Figure 3—figure supplement 2
Variance explained.

Variance explained, R2 , for all model fits. For 69 units (10.5%), the model had R2 < 0. These units were excluded from further analysis.

Figure 4 with 1 supplement
Coefficient of partial determination (CPD) and mutual information (MI) reveal broad encoding of all task parameters in each cluster.
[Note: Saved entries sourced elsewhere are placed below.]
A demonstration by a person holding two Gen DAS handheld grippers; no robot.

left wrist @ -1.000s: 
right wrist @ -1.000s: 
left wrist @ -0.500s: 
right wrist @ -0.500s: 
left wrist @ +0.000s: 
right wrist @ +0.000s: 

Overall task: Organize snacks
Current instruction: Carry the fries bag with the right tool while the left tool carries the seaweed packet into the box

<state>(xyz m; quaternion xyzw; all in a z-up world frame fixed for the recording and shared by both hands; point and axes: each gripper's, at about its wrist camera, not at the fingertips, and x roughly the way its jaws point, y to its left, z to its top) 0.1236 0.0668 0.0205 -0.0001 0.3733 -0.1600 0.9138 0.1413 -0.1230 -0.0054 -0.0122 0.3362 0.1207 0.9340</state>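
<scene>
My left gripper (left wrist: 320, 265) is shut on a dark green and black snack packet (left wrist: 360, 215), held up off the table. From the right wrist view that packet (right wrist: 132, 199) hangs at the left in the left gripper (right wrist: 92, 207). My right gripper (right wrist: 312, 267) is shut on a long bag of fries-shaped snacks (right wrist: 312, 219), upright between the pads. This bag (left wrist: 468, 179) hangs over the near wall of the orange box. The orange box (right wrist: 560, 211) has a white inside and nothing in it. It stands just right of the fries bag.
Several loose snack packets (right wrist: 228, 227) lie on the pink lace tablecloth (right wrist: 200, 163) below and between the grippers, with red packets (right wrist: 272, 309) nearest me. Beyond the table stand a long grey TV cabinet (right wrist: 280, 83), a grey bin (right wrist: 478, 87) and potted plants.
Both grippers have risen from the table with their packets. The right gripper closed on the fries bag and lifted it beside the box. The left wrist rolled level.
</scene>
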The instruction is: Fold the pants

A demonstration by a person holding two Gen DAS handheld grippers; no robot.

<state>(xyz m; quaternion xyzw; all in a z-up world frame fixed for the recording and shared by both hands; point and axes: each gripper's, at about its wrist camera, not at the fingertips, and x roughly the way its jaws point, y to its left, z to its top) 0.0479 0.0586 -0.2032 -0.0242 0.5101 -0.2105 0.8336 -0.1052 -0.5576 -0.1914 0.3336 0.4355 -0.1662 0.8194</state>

(A) CPD for choice and reward outcome encoding: Reward history panels quantify encoding of outcome on the previous trial (previous win/loss/opt out), choice panels convey encoding of choices on the current trial (left/right), and reward panels quantify encoding of outcomes on the current trial (win/loss). (B) Mutual information for same task parameters. (C) CPD of flashes (left panels) and clicks (right panels) that encode reward probability and reward volume, respectively. CPD and MI values are averaged over neurons in each cluster; error bars show s.e.m. Results for PSTH clustering are in the left columns, and results for conditional clustering are in the right columns.

Figure 4—figure supplement 1
Waveform analysis.

Waveform action potential (AP) and after-hyperpolarization (AHP) widths are equally distributed across clusters. (A) The half-width of the AP peak (black), and full width of the AHP trough (red) were taken as key features of the waveform from each neuron. Waveforms were standardized by mean-subtracting and normalizing by the maximum amplitude range. (B) AP and AHP for the population of units clustered into two putative groups: Regular spiking units (RSU, solid circles), and fast spiking units (FSU, open circles). (C) Probability of an RSU or FSU neuron occurring in each N = 5 clusters from the PSTH-based clustering labeling. Error bars denote the 95% binomial distribution confidence interval. The means of the two putative FSU and RSU clusters were significantly different (μRSU=4.65Hz, μFSU=9.66Hz, p§lt;10-4, signed-rank test, not shown).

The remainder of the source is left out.